Santa Dolores de Cospedal lo que
pide es que se desprofesionalice el servicio político. No que se dignifique, que
se legisle sobre su responsabilidad, que se le exija transparencia y
responsabilidad civil y penal si es necesario, sólo que se desprofesionalice.
Lo que, en la práctica, significa que
solamente lo controle el dinero y el interés personal. Es decir, lo mismo que
ahora, pero con una excusa plausible dentro del sistema.
No quiere acabar con la corrupción,
quiere institucionalizarla y darle una explicación para las conciencias de los
que la practiquen.
Si quiere o considera necesario dar
ejemplo que elimine las dietas, que un individuo que gana seis mil euros al mes
tiene dinero suficiente para costearse los billetes de AVE, la gasolina o un apartamento
para estar a tiempo en la ciudad en la que se encuentra el parlamento, para
pagarse un menú en un restaurante o para ir a la compra y hacerse la comida en
su vivienda; que iguale el sueldo de todos los políticos en el mínimo que cobra
un diputado, que elimine los gastos de representación con los que se cubren
excursiones a países exóticos con los colegas disfrazados de legaciones
comerciales para abrir mercados para su comunidad, que restrinja al mínimo los
gastos de coches oficiales para el gobierno autónomo -¿alguien podría decirme
si existe un Frente de Liberación Albaceteño o un Comando Conquense anti
españolista que justifique la escolta y el blindaje de todos los
desplazamientos de miembros del gobierno castellano manchego?-.
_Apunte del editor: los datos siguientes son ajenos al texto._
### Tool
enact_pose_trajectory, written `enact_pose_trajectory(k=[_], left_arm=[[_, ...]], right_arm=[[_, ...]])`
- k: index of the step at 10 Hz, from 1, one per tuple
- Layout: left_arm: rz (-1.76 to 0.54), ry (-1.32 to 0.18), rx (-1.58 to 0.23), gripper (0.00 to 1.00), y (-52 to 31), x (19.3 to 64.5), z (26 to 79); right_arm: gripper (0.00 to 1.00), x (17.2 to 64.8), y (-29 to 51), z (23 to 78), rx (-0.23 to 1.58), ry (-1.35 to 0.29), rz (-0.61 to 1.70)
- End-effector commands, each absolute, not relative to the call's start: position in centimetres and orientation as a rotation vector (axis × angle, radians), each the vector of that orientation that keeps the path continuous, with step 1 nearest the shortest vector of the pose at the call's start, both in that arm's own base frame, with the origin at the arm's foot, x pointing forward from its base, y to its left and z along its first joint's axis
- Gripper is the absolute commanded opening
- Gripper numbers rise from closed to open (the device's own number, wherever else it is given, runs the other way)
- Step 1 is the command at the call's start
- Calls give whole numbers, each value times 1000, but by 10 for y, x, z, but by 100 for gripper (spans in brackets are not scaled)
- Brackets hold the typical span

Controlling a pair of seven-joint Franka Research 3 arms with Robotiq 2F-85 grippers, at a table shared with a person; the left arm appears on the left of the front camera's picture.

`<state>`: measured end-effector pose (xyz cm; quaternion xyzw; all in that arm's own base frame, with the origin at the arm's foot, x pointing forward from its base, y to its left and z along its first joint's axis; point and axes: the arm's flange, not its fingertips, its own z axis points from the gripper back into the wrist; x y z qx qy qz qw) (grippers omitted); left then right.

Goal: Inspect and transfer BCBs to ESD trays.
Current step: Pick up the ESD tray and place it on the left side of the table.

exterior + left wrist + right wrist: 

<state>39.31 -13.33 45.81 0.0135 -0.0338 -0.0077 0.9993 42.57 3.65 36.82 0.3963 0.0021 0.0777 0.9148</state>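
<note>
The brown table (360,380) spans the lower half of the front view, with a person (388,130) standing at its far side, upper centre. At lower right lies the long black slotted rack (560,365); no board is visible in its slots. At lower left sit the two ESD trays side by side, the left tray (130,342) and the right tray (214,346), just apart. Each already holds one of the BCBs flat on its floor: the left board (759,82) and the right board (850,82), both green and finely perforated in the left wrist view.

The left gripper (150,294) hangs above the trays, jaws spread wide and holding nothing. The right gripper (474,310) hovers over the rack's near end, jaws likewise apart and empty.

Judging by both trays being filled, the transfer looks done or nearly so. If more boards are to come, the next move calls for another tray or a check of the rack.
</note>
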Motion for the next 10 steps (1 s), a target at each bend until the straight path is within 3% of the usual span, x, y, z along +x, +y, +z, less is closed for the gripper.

Pero si alguien cree que quitarles el
sueldo a los diputados es una buena idea solamente tiene que recordar que pasó
hace siglos en la Revolución Francesa y como acabó.
Pero el PP parece instalado en la inconsciencia
de proponer y tomar decisiones que ya han fallado antes, como si repetir las
cosas una y otra vez fuera, por arte de alguna magia ignota, a acarrear un
resultado distinto. A funcionar por fin.
Funcionará, seguro que funcionará. Funcionará
igual de bien que si se volviera a instaurar la Ley Seca en Chicago.